··· Task material

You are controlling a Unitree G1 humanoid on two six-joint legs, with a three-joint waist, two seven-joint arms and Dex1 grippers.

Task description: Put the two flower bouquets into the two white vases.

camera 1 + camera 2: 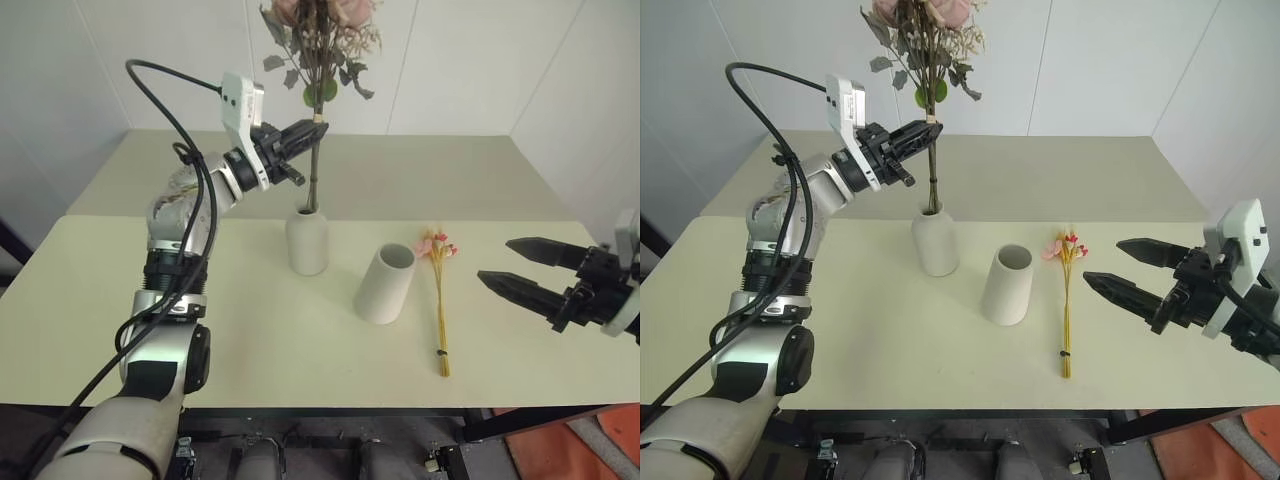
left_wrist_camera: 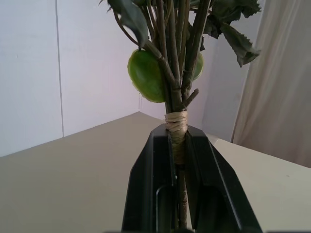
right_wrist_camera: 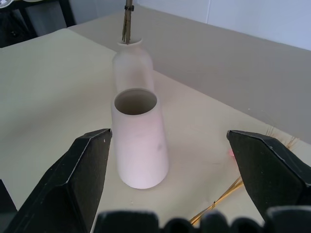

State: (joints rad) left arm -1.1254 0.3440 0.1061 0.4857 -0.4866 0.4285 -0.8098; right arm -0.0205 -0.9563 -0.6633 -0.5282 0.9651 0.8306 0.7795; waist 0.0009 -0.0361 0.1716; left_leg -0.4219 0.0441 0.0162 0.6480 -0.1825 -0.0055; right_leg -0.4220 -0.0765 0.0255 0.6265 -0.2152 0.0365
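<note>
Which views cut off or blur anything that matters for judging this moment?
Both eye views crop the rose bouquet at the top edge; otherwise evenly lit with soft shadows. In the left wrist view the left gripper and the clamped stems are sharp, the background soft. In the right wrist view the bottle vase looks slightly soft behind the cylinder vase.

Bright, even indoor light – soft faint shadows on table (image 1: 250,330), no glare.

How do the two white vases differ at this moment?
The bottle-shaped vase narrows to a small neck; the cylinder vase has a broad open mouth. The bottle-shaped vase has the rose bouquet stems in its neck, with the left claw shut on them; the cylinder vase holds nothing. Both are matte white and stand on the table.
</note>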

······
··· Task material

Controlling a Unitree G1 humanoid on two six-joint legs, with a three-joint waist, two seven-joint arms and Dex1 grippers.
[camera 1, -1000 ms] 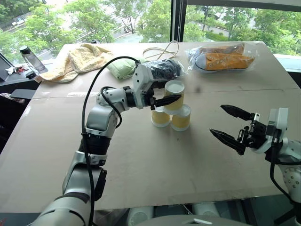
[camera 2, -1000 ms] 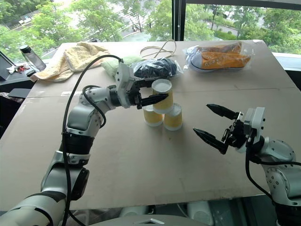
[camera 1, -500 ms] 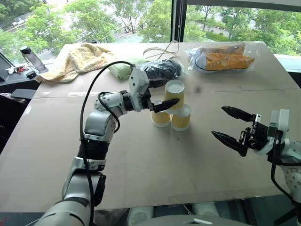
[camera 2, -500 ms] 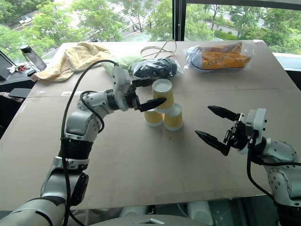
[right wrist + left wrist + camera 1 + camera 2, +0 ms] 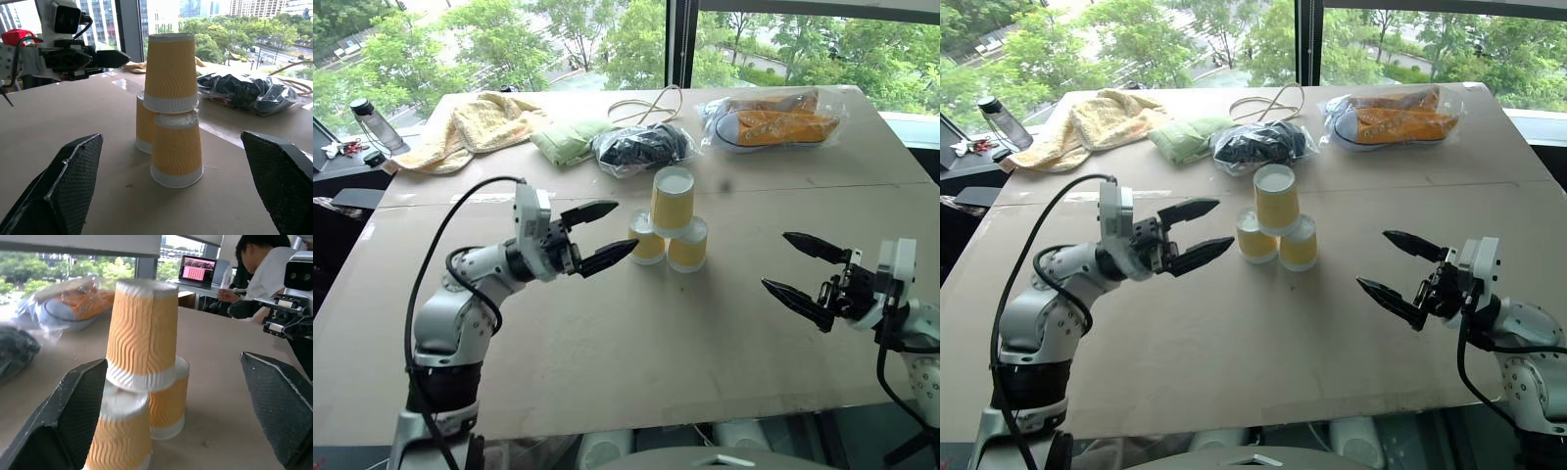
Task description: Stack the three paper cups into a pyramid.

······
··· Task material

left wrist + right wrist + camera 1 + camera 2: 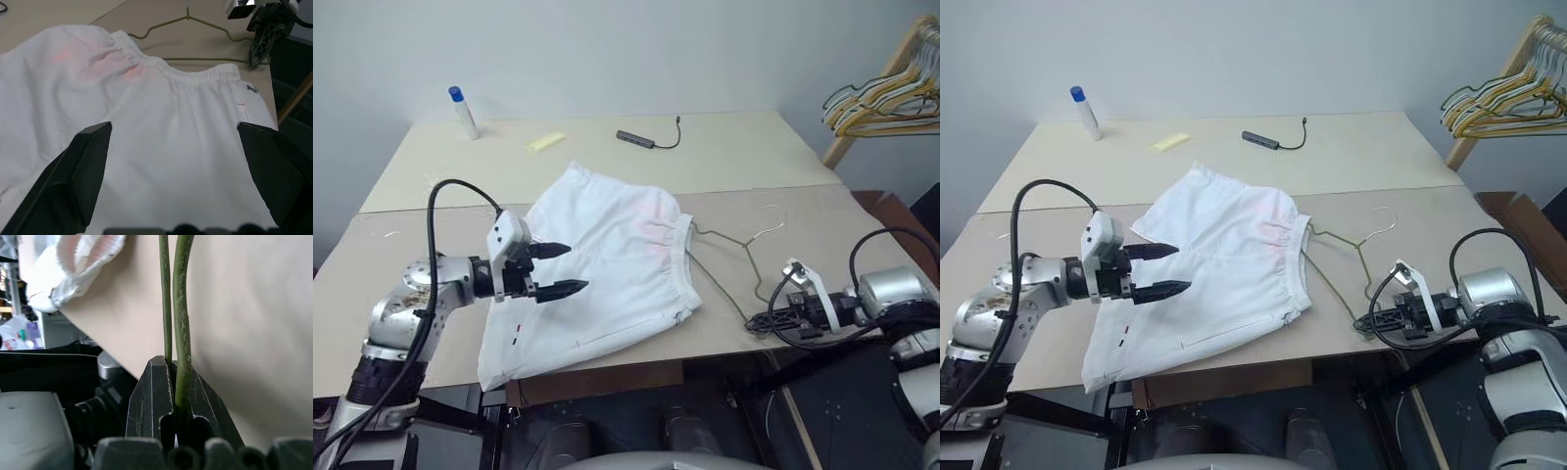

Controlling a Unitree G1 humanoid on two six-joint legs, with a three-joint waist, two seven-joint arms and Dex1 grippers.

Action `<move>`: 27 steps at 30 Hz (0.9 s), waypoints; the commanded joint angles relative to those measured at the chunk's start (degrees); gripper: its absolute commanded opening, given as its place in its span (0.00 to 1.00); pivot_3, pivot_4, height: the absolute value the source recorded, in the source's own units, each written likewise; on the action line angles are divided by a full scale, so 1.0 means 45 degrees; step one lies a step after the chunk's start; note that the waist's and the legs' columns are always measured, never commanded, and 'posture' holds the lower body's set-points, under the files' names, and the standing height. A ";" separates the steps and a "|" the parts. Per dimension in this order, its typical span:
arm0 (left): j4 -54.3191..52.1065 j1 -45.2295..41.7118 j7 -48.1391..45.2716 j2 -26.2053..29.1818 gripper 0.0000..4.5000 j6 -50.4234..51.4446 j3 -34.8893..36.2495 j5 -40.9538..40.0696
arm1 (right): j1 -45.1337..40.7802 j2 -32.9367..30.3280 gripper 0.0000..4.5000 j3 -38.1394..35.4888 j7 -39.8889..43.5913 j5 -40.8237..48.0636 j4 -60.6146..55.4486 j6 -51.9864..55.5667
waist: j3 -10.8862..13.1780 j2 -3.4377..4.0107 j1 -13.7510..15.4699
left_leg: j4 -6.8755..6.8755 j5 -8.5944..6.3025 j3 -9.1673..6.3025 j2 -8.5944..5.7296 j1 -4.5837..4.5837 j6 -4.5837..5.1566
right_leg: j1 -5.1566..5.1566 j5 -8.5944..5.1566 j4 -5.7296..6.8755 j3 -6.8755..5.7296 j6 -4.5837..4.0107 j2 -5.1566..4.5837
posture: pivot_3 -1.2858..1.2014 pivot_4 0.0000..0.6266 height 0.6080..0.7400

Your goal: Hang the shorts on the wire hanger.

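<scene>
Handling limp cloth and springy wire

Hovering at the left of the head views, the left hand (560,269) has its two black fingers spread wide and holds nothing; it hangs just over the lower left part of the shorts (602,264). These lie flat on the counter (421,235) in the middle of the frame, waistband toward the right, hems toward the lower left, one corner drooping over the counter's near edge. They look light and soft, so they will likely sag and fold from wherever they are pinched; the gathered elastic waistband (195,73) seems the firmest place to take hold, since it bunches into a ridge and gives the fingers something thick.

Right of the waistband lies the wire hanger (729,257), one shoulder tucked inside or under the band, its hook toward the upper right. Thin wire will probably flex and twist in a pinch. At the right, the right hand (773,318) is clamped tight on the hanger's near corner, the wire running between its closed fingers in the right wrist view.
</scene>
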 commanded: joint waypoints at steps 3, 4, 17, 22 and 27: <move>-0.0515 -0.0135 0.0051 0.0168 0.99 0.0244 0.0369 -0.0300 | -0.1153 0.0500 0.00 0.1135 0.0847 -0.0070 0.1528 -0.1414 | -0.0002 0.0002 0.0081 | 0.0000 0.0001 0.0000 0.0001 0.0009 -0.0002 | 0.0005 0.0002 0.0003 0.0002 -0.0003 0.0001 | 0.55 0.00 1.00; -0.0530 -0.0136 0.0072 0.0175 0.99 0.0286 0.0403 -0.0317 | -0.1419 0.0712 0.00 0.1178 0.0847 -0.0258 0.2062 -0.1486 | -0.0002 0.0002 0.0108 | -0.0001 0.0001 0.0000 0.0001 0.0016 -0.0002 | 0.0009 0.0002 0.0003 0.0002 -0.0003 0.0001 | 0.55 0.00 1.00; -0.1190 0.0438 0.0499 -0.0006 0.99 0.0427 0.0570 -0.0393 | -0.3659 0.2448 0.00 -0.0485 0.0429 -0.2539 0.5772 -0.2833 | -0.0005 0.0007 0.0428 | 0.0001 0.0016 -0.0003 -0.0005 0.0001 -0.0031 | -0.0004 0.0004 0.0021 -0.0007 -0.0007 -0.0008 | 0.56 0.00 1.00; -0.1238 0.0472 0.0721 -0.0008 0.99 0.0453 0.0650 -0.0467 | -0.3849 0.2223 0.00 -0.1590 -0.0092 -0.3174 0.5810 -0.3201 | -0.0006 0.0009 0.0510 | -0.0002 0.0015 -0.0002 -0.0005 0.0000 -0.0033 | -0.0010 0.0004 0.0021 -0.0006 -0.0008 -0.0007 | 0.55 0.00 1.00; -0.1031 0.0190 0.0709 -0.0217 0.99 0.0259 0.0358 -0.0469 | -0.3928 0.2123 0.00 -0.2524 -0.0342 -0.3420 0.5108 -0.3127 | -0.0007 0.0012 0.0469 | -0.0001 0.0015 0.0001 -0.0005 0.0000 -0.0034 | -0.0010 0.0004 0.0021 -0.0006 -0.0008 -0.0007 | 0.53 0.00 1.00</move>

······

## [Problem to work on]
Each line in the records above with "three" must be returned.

## [Exercise answer]
You are controlling a Unitree G1 humanoid on two six-joint legs, with a three-joint waist, two seven-joint arms and Dex1 grippers.
Controlling a Unitree G1 humanoid on two six-joint legs, with a three-joint waist, two seven-joint arms and Dex1 grippers.
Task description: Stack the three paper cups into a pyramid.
Controlling a Unitree G1 humanoid on two six-joint legs, with a three-joint waist, two seven-joint arms and Dex1 grippers.

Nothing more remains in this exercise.